Predicting Treatment Relations with Semantic Patterns over Biomedical Knowledge Graphs

Min Intell Knowl Explor (2015). 2015 Dec;9468:586-596. doi: 10.1007/978-3-319-26832-3_55. Epub 2016 Jan 3.

Abstract

Identifying new potential treatment options (say, medications and procedures) for known medical conditions that cause human disease burden is a central task of biomedical research. Since all candidate drugs cannot be tested with animal and clinical trials, in vitro approaches are first attempted to identify promising candidates. Even before this step, due to recent advances, in silico or computational approaches are also being employed to identify viable treatment options. Generally, natural language processing (NLP) and machine learning are used to predict specific relations between any given pair of entities using the distant supervision approach.

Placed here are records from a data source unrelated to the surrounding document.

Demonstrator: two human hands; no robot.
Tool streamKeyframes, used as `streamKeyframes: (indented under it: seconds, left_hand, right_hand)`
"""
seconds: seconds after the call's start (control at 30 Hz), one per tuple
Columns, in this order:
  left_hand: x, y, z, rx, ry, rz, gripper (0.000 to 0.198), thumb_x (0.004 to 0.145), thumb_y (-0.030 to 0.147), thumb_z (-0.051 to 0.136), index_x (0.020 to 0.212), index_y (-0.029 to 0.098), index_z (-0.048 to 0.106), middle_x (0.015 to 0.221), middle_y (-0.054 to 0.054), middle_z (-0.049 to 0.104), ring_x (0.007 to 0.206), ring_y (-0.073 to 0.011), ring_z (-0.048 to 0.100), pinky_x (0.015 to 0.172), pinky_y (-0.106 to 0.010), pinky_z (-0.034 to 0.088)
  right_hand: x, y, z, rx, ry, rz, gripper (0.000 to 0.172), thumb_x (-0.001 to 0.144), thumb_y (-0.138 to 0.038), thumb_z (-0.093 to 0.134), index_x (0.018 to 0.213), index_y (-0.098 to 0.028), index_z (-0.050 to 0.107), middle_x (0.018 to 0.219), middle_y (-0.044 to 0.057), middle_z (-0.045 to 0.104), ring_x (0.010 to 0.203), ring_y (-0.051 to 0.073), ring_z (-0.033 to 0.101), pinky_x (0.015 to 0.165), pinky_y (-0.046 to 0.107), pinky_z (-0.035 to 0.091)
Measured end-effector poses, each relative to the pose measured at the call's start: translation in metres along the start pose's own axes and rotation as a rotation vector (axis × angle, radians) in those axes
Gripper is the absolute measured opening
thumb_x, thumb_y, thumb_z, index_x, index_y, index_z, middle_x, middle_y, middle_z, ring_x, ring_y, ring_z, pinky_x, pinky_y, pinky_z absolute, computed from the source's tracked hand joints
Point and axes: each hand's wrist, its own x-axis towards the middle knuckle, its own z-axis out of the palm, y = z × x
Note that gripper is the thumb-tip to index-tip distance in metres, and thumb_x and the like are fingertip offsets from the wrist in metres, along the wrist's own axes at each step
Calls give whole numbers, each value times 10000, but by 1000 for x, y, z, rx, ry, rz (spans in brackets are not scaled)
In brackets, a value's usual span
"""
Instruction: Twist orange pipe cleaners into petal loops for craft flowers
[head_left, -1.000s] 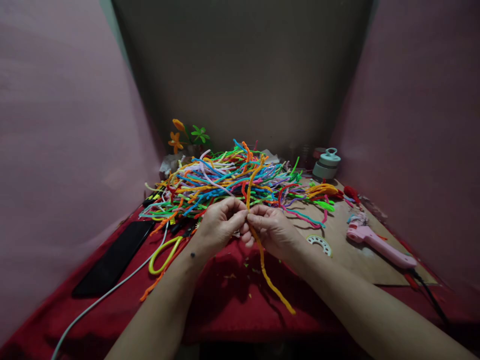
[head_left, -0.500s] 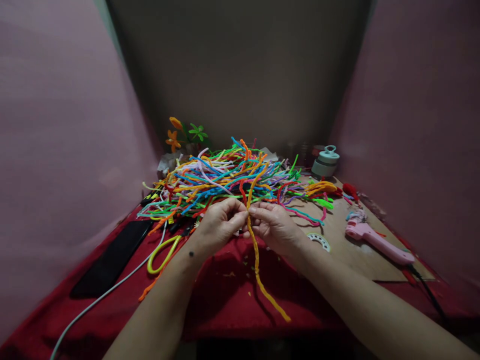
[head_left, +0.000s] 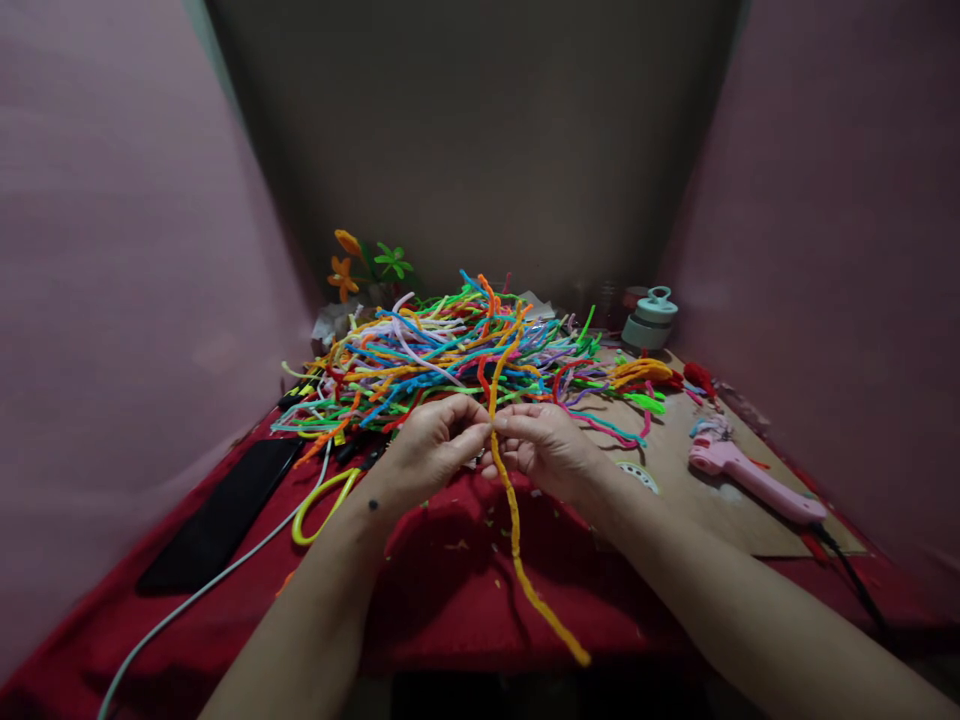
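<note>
A yellow-orange pipe cleaner (head_left: 515,520) is pinched near its middle between the fingertips of my left hand (head_left: 442,440) and my right hand (head_left: 544,440). Its lower end hangs towards me over the front of the red cloth, and its upper part rises in front of the heap. Both hands are closed, thumbs against forefingers, almost touching each other. Just behind them lies a big tangled pile of pipe cleaners (head_left: 420,365) in many colours. Whether the fingers also hold a second stem cannot be made out.
Left on the red cloth (head_left: 442,620) are a black phone-like slab (head_left: 221,515), a white cable (head_left: 225,590) and yellow-handled scissors (head_left: 322,505). A pink glue gun (head_left: 757,480) rests on a board (head_left: 675,440) at right. Behind stand a mint-coloured jar (head_left: 649,320) and pipe-cleaner flowers (head_left: 343,275).
Both hands keep their pinch on the pipe cleaner and have barely moved. Its hanging end reaches slightly lower and farther right. The whole view has shifted a little.
</note>
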Motion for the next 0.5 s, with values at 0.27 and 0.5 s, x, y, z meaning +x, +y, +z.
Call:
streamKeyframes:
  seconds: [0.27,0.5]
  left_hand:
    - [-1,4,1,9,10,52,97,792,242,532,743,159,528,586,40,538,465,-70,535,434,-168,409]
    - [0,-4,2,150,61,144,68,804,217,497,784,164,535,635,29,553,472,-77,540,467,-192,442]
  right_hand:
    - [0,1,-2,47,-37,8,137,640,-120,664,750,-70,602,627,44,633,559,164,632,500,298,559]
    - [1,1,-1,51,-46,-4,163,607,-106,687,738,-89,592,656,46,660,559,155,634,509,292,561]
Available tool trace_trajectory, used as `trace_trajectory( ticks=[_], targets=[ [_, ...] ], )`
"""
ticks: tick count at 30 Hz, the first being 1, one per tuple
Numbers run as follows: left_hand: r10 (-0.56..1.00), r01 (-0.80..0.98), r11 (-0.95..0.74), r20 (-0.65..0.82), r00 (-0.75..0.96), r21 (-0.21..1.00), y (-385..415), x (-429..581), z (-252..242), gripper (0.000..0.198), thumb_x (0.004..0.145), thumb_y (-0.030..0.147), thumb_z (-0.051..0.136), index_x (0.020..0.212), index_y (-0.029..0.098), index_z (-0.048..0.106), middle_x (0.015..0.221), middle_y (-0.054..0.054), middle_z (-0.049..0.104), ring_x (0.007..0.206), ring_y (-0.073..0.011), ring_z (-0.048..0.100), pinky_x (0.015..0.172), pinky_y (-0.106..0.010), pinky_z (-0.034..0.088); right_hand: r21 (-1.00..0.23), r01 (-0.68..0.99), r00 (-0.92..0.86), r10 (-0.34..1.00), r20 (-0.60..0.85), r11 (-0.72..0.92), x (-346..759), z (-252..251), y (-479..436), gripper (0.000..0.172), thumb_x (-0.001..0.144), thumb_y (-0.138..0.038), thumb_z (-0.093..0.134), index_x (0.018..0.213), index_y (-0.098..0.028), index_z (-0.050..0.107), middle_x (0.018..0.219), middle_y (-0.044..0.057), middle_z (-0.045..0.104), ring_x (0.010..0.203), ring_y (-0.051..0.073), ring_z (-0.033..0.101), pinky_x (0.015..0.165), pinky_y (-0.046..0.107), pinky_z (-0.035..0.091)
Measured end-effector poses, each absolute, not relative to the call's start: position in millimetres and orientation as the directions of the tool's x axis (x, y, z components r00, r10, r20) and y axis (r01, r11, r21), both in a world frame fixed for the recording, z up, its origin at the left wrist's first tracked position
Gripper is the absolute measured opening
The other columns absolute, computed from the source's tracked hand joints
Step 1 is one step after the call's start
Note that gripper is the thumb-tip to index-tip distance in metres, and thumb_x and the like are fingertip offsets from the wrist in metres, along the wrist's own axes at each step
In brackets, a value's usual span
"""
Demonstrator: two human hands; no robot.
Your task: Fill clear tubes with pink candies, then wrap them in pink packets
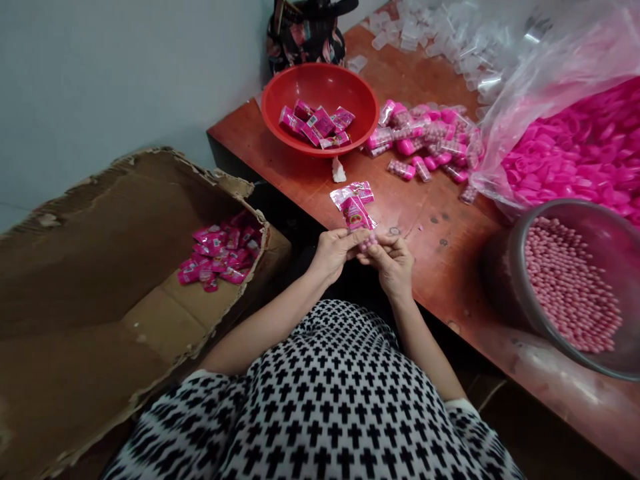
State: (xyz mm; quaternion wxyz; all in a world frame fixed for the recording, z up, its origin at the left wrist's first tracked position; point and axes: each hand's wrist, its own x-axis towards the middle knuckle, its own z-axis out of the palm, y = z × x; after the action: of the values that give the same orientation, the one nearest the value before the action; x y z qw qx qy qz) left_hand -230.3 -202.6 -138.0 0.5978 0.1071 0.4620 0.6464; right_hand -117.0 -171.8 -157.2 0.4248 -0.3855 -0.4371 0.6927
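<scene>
Between the fingertips of my left hand point(336, 255) and my right hand point(393, 262) is a small clear container of pink beads point(369, 243). Both hands are closed on it at the table's front edge. Just beyond them, pink printed wrappers point(356, 208) lie on the reddish table point(310, 190), the nearest one touching my fingertips. A red bowl point(320, 148) behind them holds several pink wrapped packets point(320, 125). To its right lies a pile of bead-filled containers with pink caps point(425, 137).
An open cardboard box point(165, 310) with pink packets point(220, 250) stands at the left. On the right are a grey tub point(525, 267) of pink beads and a plastic bag of pink pieces point(575, 147). Clear containers point(450, 40) and a dark patterned bag point(305, 43) sit behind.
</scene>
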Motion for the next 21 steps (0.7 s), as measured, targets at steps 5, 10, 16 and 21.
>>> trace_trajectory(
  ticks=[5,10,16,21],
  targets=[
    [0.906,-0.714,0.044,-0.330,-0.266,0.699,-210,-235,-132,0.032,0.057,0.034,0.083,0.067,0.008,0.068,0.068,-0.004,0.066,0.064,-0.0105,0.061,0.065,-0.023,0.050,-0.930,-0.263,-0.365,0.919,-0.149,-0.256,-117,-155,-175,0.035,0.065,-0.036,0.079,0.083,-0.021,0.054,0.068,-0.004,0.070,0.052,0.013,0.068,0.052,0.027,0.061],
    [0.893,-0.720,-0.003,-0.323,-0.315,0.694,-211,-232,-134,0.031,0.056,0.034,0.083,0.066,0.009,0.068,0.063,-0.002,0.064,0.059,-0.0090,0.059,0.062,-0.022,0.050,-0.962,-0.219,-0.303,0.949,-0.092,-0.163,-118,-147,-185,0.030,0.068,-0.035,0.077,0.084,-0.019,0.057,0.072,-0.002,0.072,0.054,0.012,0.068,0.052,0.025,0.060],
    [0.884,-0.710,0.028,-0.349,-0.310,0.703,-216,-222,-140,0.032,0.057,0.034,0.083,0.058,0.008,0.064,0.055,-0.001,0.060,0.049,-0.0080,0.055,0.050,-0.021,0.047,-0.955,-0.224,-0.354,0.929,-0.107,-0.195,-128,-148,-175,0.036,0.063,-0.038,0.079,0.078,-0.020,0.052,0.060,-0.006,0.067,0.044,0.010,0.063,0.043,0.020,0.055],
    [0.865,-0.691,-0.135,-0.255,-0.431,0.710,-238,-256,-129,0.026,0.066,0.034,0.078,0.075,0.011,0.069,0.079,-0.007,0.072,0.073,-0.0165,0.068,0.071,-0.029,0.055,-0.965,-0.158,-0.508,0.855,-0.102,-0.208,-140,-140,-170,0.035,0.061,-0.037,0.080,0.075,-0.020,0.054,0.052,-0.008,0.064,0.040,0.009,0.059,0.038,0.016,0.047]
  ],
)
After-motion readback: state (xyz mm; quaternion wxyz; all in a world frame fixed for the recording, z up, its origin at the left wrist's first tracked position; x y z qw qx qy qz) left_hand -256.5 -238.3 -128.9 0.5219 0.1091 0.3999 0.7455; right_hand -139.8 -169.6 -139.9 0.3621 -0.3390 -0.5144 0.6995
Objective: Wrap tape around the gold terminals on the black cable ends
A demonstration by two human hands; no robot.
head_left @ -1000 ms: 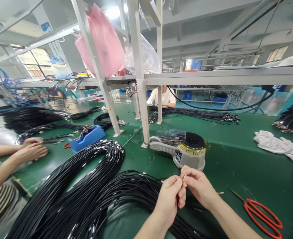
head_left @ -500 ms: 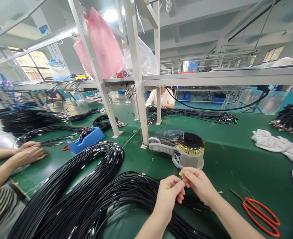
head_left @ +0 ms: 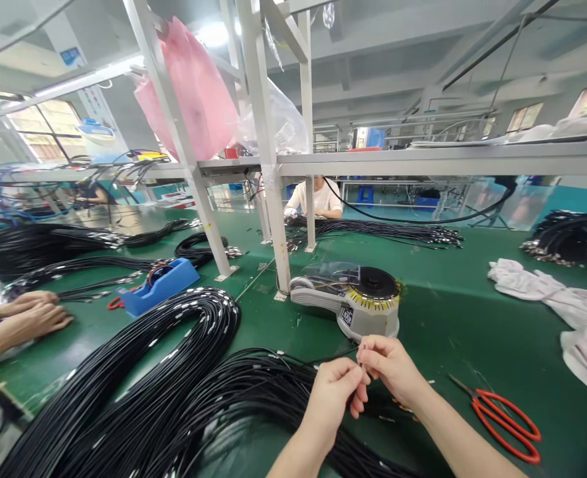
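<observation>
My left hand (head_left: 337, 392) and my right hand (head_left: 387, 364) meet at the fingertips over a bundle of black cables (head_left: 268, 382). A black cable runs up to the fingers of my left hand, which are pinched on it. The fingers of my right hand are also pinched, but what lies between them is too small to make out. Just beyond my hands stands a grey tape dispenser (head_left: 370, 318) with a black round top and yellow marks. Red-handled scissors (head_left: 505, 421) lie to the right of my right forearm.
A second cable bundle (head_left: 174, 352) curves at the left. Past it are a blue tape holder (head_left: 161, 287) and another person's hands (head_left: 34, 317). White gloves (head_left: 537, 287) lie right. Shelf posts (head_left: 277, 252) rise from the green table (head_left: 453, 299). A person (head_left: 318, 198) sits opposite.
The view has shifted slightly, so most things appear further left. The fingertips of my right hand have closed in nearer to my left, and the yellowish bit seen between them no longer shows.
</observation>
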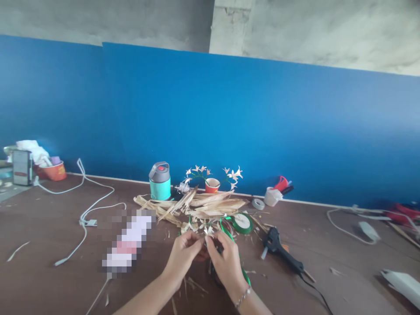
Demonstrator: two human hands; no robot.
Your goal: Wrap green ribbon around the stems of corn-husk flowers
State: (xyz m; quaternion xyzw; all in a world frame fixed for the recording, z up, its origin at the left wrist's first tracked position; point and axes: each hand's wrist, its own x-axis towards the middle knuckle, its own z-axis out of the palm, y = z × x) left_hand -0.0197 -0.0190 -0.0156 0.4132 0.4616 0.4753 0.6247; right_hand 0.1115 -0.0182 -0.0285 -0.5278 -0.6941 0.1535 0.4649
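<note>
Head view: we have the white flower (208,230) at the fingertips, over the middle of the table (49,288), nearer us than the dry husks (218,203) that lie toward the table's back edge. The left hand (184,253) and right hand (226,256) both have thumb and forefinger pinched together at the flower's base; what lies between the tips is hidden, so we cannot tell which hand bears more of the hold. For work this fine, we would do well to grip low, under the petals, since they look thin and likely to crease or tear. One hand is best used as a steady clamp while the other makes small turns, with both wrists low for support. We should mind the green ribbon (246,276), which passes behind the right hand; slack there could snag on the bracelet (243,297). The glue gun (285,251) lies toward the table's right side, where a swinging right arm might knock it. We can judge the petal spread against the flower sprays (234,175) at the paper cup (212,189) by the back edge.
</note>
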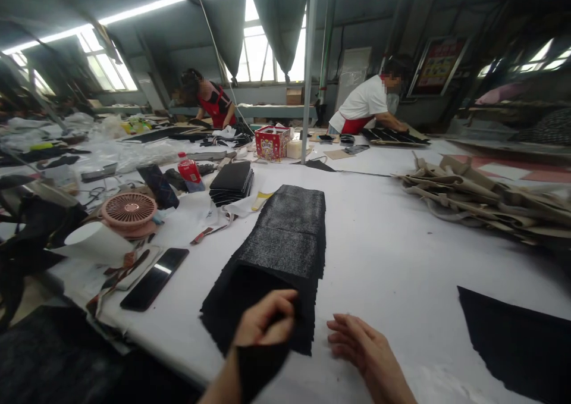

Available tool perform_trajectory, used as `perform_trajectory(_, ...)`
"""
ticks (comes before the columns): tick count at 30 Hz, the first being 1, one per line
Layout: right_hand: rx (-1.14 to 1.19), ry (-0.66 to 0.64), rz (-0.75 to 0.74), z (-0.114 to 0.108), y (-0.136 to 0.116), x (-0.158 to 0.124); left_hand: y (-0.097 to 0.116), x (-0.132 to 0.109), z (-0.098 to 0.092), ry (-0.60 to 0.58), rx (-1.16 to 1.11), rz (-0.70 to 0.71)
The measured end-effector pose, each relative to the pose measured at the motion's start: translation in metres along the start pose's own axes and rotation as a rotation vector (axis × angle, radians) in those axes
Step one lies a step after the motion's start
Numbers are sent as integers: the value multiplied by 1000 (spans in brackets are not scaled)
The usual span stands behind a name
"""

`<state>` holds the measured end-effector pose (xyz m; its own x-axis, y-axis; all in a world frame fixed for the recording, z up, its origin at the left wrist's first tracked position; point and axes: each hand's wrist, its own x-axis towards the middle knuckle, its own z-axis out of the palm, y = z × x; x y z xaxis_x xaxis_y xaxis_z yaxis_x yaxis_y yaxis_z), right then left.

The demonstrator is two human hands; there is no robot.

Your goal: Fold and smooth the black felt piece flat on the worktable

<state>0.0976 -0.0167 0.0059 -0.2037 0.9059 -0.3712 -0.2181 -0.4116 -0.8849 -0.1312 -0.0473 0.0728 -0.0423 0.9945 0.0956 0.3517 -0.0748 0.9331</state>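
Note:
My left hand (270, 319) is closed, with its fingers curled over the near end of a long black fabric strip (285, 246) on the white table. A small black fabric piece (261, 365) hangs from this hand across the wrist. The hand hides part of it, and its edge by the fingers is blurred. The strip's far half looks greyish and speckled, with a crease across it; its near end is plain black. To the right of the strip, my right hand (357, 344) hovers over the tabletop (379, 261), fingers loosely apart and nothing in them.
Another black fabric piece (513, 338) lies at right, below a heap of tan strips (486, 196). At left are a phone (154, 279), a pink fan (129, 210), a red bottle (191, 172) and stacked black pieces (231, 182). Two people work across the table near a pole (308, 83).

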Motion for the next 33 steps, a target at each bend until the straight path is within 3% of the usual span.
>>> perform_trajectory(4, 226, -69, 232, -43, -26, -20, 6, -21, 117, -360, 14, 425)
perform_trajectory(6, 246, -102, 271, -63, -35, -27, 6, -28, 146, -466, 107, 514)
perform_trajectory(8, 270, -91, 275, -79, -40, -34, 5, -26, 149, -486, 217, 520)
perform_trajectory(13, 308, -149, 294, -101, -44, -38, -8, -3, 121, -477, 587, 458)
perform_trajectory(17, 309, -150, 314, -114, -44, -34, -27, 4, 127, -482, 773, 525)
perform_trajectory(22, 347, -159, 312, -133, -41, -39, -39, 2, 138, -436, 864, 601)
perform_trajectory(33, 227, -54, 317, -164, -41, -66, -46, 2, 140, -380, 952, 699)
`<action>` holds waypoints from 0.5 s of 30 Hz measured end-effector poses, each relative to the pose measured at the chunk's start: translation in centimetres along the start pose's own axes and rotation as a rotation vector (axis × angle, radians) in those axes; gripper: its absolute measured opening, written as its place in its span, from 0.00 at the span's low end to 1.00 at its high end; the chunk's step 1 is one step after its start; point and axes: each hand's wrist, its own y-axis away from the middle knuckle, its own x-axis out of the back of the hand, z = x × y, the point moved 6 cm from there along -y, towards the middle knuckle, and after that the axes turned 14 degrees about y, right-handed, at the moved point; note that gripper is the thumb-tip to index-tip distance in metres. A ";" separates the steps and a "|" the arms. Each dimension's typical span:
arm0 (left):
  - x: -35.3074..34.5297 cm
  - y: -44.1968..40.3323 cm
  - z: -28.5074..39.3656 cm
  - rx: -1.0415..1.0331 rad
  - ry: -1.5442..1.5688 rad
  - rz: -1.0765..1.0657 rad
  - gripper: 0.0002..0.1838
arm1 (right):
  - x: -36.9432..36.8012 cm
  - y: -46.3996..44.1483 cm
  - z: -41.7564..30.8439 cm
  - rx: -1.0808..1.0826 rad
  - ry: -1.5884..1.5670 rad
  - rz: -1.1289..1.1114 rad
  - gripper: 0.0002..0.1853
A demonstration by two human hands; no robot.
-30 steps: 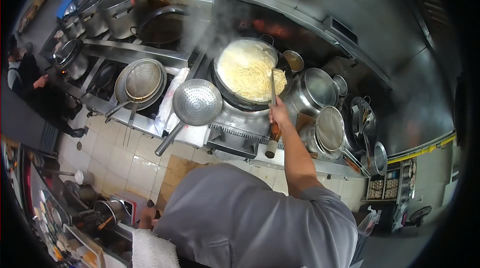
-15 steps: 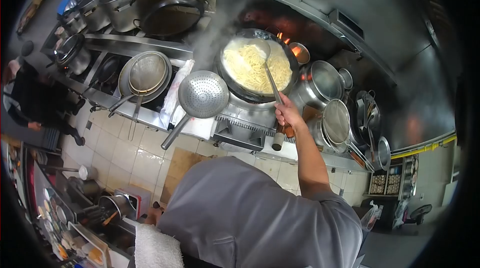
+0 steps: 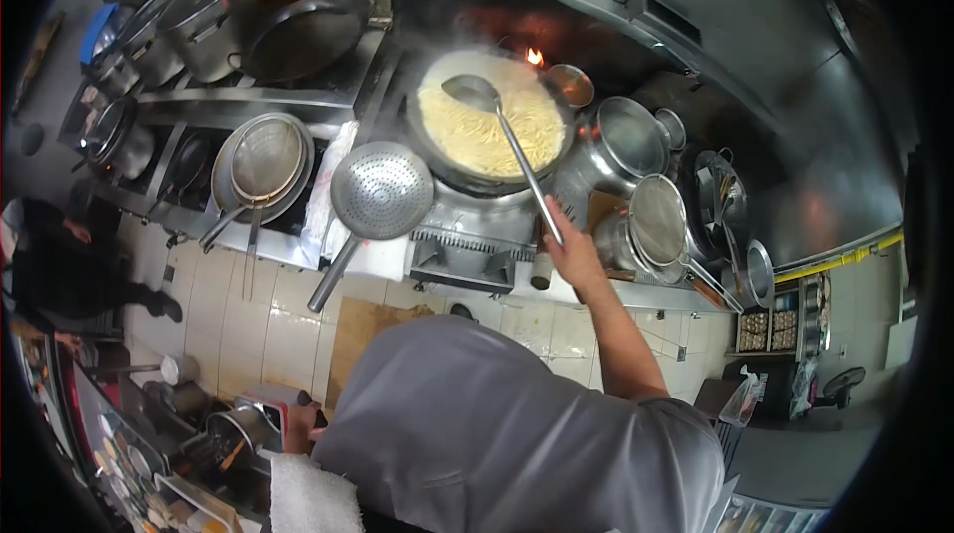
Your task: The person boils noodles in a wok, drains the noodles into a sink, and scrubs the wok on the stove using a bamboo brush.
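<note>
My right hand is closed round the handle of a long metal ladle. The ladle's bowl hangs over the far left part of a large wok, which holds pale noodles in cloudy, steaming liquid. Low on the left, my left hand shows only partly beside my body, near a red and white box and a dark knob. Its fingers are too hidden to read. A perforated strainer lies left of the wok, its handle reaching past the stove edge.
Flames rise behind the wok. Wire sieves rest on pans at the left, with stockpots farther back. A metal pot and another sieve stand at the right. Another person is at the far left.
The ladle's bowl has moved left across the wok and shows more clearly above the noodles. My right hand has shifted slightly down. The whole view has shifted a little left.
</note>
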 end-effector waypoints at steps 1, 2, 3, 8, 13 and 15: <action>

In this paper, we report preliminary results on predicting treatment relations between biomedical entities purely based on semantic patterns over biomedical knowledge graphs. As such, we refrain from explicitly using NLP, although the knowledge graphs themselves may be built from NLP extractions. Our intuition is fairly straightforward - entities that participate in a treatment relation may be connected using similar path patterns in biomedical knowledge graphs extracted from scientific literature. Using a dataset of treatment relation instances derived from the well known Unified Medical Language System (UMLS), we verify our intuition by employing graph path patterns from a well known knowledge graph as features in machine learned models. We achieve a high recall (92 %) but precision, however, decreases from 95% to an acceptable 71% as we go from uniform class distribution to a ten fold increase in negative instances. We also demonstrate models trained with patterns of length ≤ 3 result in statistically significant gains in F-score over those trained with patterns of length ≤ 2. Our results show the potential of exploiting knowledge graphs for relation extraction and we believe this is the first effort to employ graph patterns as features for identifying biomedical relations.